Les bateaux remplis de gens riches sont destinés à couler. Du moins au cinéma. C'est le cas dans Titanic, de James Cameron, dans Et vogue le navire, de Federico Fellini, et maintenant dans Sans filtre, de Ruben Östlund. Les raisons ne sont jamais les mêmes: chez James Cameron, c'est l'iceberg qui frappe, chez Fellini, ce sont les prémices de la Première Guerre mondiale, chez Östlund, c'est une tempête et des pirates. Mais chez les trois, on insiste de manière très satisfaisante sur la décadence des passagers et sur le fait qu'au fond, ils ne méritent rien d'autre que le naufrage.

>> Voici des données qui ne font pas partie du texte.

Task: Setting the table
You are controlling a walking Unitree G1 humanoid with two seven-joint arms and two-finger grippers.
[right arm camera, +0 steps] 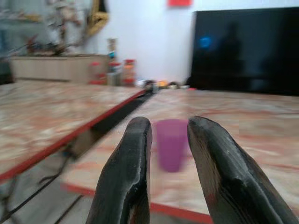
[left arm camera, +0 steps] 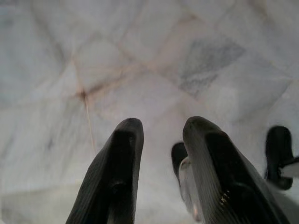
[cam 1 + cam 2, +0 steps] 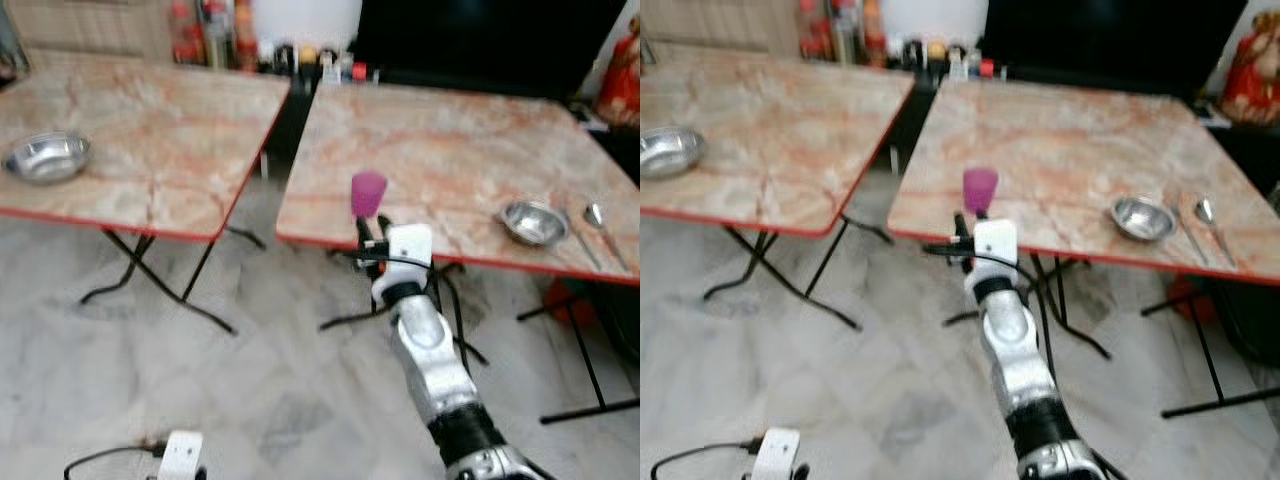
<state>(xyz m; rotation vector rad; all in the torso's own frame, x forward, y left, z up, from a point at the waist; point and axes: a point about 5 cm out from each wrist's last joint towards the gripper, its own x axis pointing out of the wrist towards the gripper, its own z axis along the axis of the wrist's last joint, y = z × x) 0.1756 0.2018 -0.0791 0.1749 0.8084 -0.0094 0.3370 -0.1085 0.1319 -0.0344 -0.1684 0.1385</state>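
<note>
Two marble-pattern benches with red edges stand side by side, a dark gap between them. Right bench (image 3: 450, 150) carries a purple cup (image 3: 368, 193) upright near its front edge, on the side next to the gap. A steel bowl (image 3: 533, 222) sits further right on the same bench, with a spoon (image 3: 596, 217) and another long utensil, blurred, just beside it toward the right edge. Left bench (image 3: 140, 130) has a second steel bowl (image 3: 46, 157) near its left side.

Right hand (image 3: 368, 236) is raised in front of the right bench, just short of the cup, fingers pointed at it. From the right wrist view the cup (image 1: 171, 144) shows in the gap between the two black fingers (image 1: 128, 172); fingers spread apart, released, not touching the cup. Cup stands on the bench, apart from the hand.

Left hand (image 2: 161, 175) hangs low over the marble floor (image 2: 93, 70), fingers parted, nothing between them.

Bottles and jars (image 3: 215, 35) line the back behind the benches, next to a large dark screen (image 3: 480, 40). Frames are somewhat blurred.
</note>
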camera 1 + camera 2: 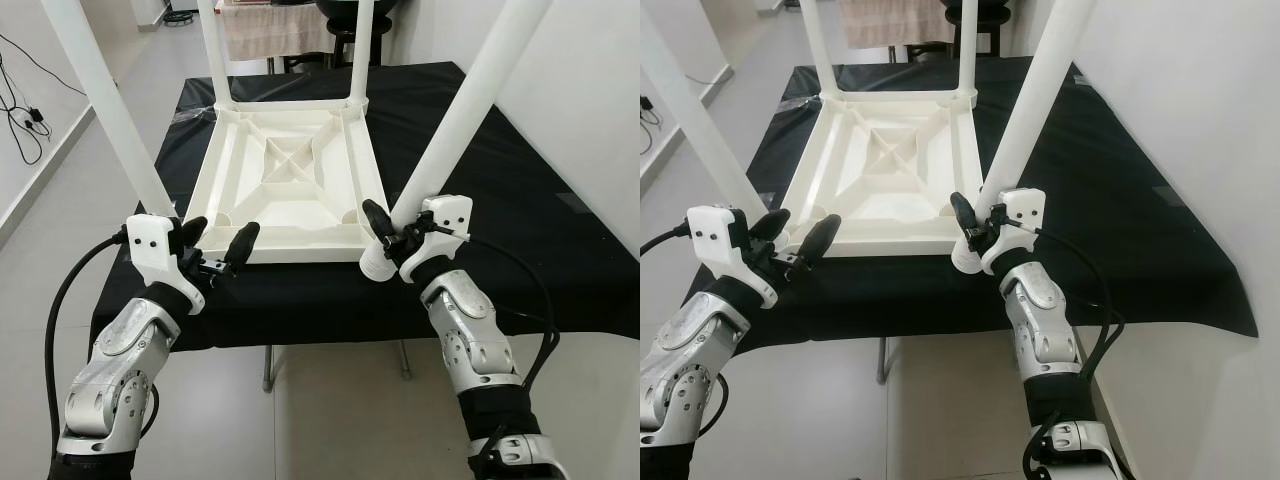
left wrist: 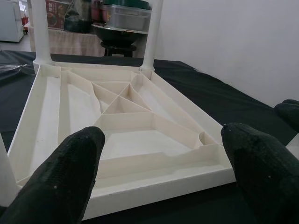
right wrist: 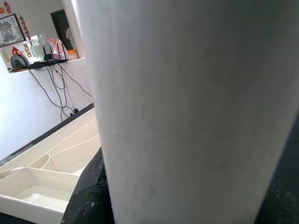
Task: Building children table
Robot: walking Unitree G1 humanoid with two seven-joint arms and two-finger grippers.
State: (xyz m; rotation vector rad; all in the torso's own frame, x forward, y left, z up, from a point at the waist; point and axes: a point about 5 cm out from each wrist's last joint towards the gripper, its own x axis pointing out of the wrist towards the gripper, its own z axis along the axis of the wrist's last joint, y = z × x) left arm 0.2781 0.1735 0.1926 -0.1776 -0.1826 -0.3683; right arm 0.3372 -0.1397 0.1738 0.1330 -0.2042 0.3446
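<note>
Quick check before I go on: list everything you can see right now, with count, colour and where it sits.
Tabletop: one, white, upside down on the black cloth, ribbed underside up.
Legs: four, white. Two stand at the far corners; one rises at the near left corner; the near right leg leans beside its corner, its foot off the tabletop's edge.
Black cloth: one, covering the work table.
Cables: black, on the floor at far left.
Stool: dark, behind the table, with a dark bowl-like thing on it.
Left end effector: black fingers open, at the tabletop's near edge, holding nothing.
Right end effector: closed on the near right leg, close to its foot.
</note>
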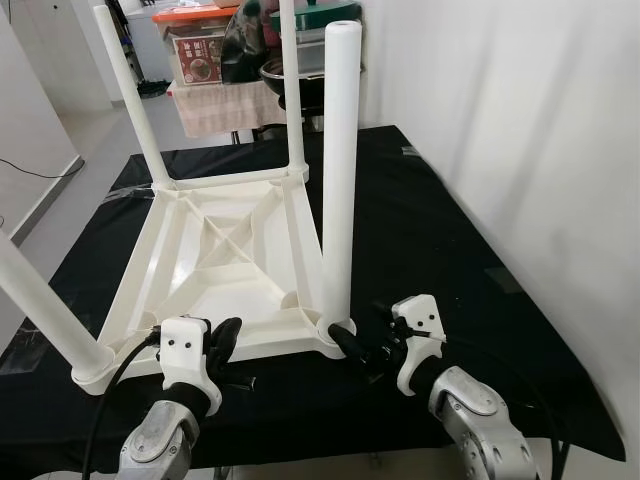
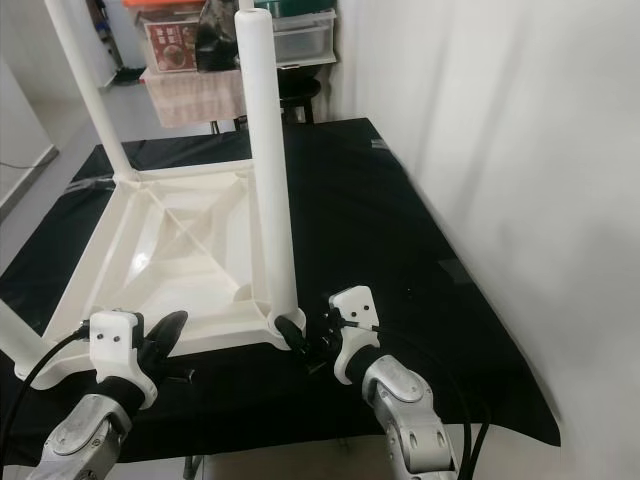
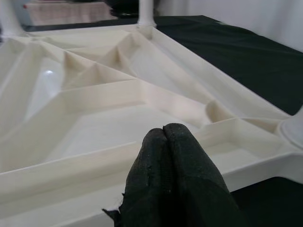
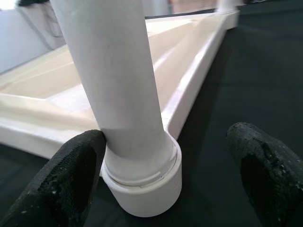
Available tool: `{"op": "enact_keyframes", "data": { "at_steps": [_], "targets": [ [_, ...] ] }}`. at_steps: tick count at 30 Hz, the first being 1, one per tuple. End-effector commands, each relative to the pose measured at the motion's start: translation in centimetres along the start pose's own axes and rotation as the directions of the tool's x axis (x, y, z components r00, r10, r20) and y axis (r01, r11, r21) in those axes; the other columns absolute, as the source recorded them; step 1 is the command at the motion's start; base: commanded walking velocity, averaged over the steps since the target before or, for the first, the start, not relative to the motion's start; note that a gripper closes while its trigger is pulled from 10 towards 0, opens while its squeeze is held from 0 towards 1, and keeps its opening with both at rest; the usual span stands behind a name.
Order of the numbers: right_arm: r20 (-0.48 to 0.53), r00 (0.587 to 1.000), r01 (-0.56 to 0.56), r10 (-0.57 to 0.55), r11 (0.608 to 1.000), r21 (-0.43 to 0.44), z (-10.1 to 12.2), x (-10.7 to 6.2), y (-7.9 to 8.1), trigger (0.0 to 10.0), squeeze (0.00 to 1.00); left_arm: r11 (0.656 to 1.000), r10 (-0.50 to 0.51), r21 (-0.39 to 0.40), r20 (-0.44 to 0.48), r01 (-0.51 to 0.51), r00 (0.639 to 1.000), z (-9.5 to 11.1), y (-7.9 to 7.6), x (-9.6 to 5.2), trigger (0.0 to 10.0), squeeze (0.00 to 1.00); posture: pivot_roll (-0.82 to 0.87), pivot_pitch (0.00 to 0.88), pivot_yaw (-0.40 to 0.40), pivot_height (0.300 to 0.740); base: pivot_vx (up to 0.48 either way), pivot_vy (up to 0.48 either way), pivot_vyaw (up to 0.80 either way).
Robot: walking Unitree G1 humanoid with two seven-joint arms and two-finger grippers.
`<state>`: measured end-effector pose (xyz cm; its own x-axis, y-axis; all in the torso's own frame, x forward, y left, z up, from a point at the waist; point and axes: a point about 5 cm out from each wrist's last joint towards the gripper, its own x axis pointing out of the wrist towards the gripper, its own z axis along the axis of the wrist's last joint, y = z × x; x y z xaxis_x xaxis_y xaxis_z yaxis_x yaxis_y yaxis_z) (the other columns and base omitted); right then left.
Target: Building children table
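Observation:
A white plastic children's table (image 1: 215, 255) lies upside down on a black-covered tabletop (image 1: 440, 240), with its legs pointing up. The near right leg (image 1: 340, 170) stands in its corner socket (image 4: 147, 189). My right gripper (image 1: 362, 345) is open around the base of that leg (image 4: 118, 80); one finger (image 4: 61, 179) touches the leg just above the socket, the other (image 4: 265, 165) stands apart. My left gripper (image 1: 225, 338) is shut with nothing in it, its tips (image 3: 165, 137) resting at the table's near rim (image 3: 71, 175).
The near left leg (image 1: 40, 310), far left leg (image 1: 130, 95) and far right leg (image 1: 292, 90) also stand upright. A white wall (image 1: 520, 120) runs along the right. Storage boxes (image 1: 200, 45) and a cloth-draped stand (image 1: 215, 105) sit behind. Floor (image 1: 60, 190) lies left.

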<state>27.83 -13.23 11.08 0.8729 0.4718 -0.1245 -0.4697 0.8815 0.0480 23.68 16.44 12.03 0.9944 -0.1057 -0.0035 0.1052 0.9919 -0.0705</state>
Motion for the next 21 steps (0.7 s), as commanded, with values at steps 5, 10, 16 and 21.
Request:
{"op": "enact_keyframes", "data": {
  "at_steps": [5, 10, 16, 21],
  "targets": [
    [0.026, 0.996, 0.091, -0.090, 0.995, -0.042, 1.4, 0.6, -1.7, 10.0, 0.00, 0.999, 0.035, 0.006, -0.021, -0.035, 0.999, 0.3, 0.4, -0.4, 10.0, 0.00, -0.04, 0.000, -0.007, 0.740, 0.000, 0.000, 0.00],
    [0.012, 0.996, 0.086, -0.086, 0.995, -0.046, 1.5, 0.8, -2.2, 10.0, 0.00, 0.988, 0.040, 0.155, -0.059, -0.030, 0.997, -0.5, 0.3, -1.6, 10.0, 0.00, -0.04, 0.000, -0.014, 0.740, 0.000, 0.000, 0.00],
    [0.000, 0.994, 0.111, -0.111, 0.991, -0.077, 1.7, 1.7, -2.6, 10.0, 0.00, 0.962, 0.078, 0.265, -0.019, -0.071, 0.997, -0.2, 0.4, -1.0, 10.0, 0.00, -0.04, 0.000, -0.008, 0.740, 0.000, 0.000, 0.00],
    [0.012, 0.996, 0.084, -0.084, 0.994, -0.075, 2.3, 2.3, -2.3, 10.0, 0.00, 0.957, 0.106, 0.275, -0.028, -0.095, 0.994, -0.4, 0.8, -1.0, 10.0, 0.00, -0.04, 0.000, -0.001, 0.740, 0.000, 0.000, 0.00]
  ]
}}
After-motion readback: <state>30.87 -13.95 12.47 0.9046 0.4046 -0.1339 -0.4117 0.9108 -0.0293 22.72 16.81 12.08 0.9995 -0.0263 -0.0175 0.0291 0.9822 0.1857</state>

Mais commençons par le début avec les mannequins et influenceurs Carl (Harris Dickinson) et Yaya (Charlbi Dean). Ils sont en couple et le monde de la mode étant extrêmement injuste en matière de genre, Carl, en tant qu'homme, a beaucoup moins de succès que Yaya alors qu'il aimerait être sur un pied d'égalité. D'ailleurs, la scène du mannequinat dans le film d'Östlund est aussi ridicule que dans Zoolander. On recommande fortement à Carl de faire disparaître ses rides au-dessus du nez, son triangle de tristesse (réd: le titre du film dans la version originale est Triangle of Sadness), avec du botox.
La dispute qui en résulte lors d'un dîner est pénible, inutile et étonnamment réaliste, car Östlund a documenté à cette occasion un dîner entre lui et sa femme Sina (qui est photographe de mode et connaît tout sur la réalité de Zoolander). Quiconque a déjà pu observer à la table d'à côté un couple s'engager dans un conflit totalement superflu ne pourra pas s'empêcher de hocher la tête en signe d'approbation.
Mais les scènes du couple chancelant ne sont que le générique de début. L'acte principal se déroule sur une croisière de luxe. Le personnel y est endoctriné par des phrases de motivation ridicules. On leur conseille de toujours penser au pourboire, l'obéissance totale est de mise. Yaya et Carl sont invités, ils n'ont qu'à poster plein de belles photos.
Les deux protagonistes gagnent leur vie en étant purement égocentriques, ce qui, dans la mare des passagers de luxe présents sur le navire, est une occupation assez banale. Les autres gagnent leur excentricité en vendant des choses. Le monopoliste russe, par exemple, est dans le commerce d'engrais. C'est-à-dire de merde, comme il le dit si bien.
Et la merde contre-attaque. Directement et sans pitié, lorsque le yacht se fait prendre dans une tempête, les estomacs se vident et les toilettes débordent – avec une profondeur que l'on n'a (normalement) jamais vue.
C'est comme une renaissance répugnante, pendant 20 minutes, mais deux passagers parviennent à rester impassibles: le vendeur d'engrais russe et le capitaine (interprété par Woody Harrelson), par ailleurs très misanthrope. Et comme l'un est un capitaliste russe et l'autre un marxiste américain, ils se livrent par haut-parleur interposé à une joute verbale aussi magique que maniérée.
Comme si la situation n'était pas assez merdique, des pirates font chavirer le navire. Après la tempête, le capital ne compte plus. On se retrouve sur une île et sous une toute nouvelle gouvernance. La question est désormais la suivante: Le physique de haut niveau de Carl fait-il de lui le plus précieux parmi les survivants? Obtiendra-t-il enfin satisfaction?
Sans filtre est un film grotesque qui introduit de nombreux éléments décalés dans les structures classiques et les déstabilise radicalement. Au cinéma, c'est d'une drôlerie saisissante jusqu'à la séquence de l'île, qui manque un peu d'imagination.
Östlund a de nouveau remporté la Palme d'or du meilleur film à Cannes. La première fois, c'était avec The square, film parodiant la scène artistique.
Le plus triste dans le film Sans filtre réside dans quelque chose de bien réel. Le décès de l'actrice principale. Le 29 août, Charlbi Dean, âgée de 32 ans seulement, meurt dans un hôpital new-yorkais d'une grave maladie infectieuse. Un jour seulement après la découverte des premiers symptômes. C'est un choc pour sa famille et pour l'équipe du film. En tant que Yaya, elle semblait invincible.
«Sans filtre» est actuellement au cinéma.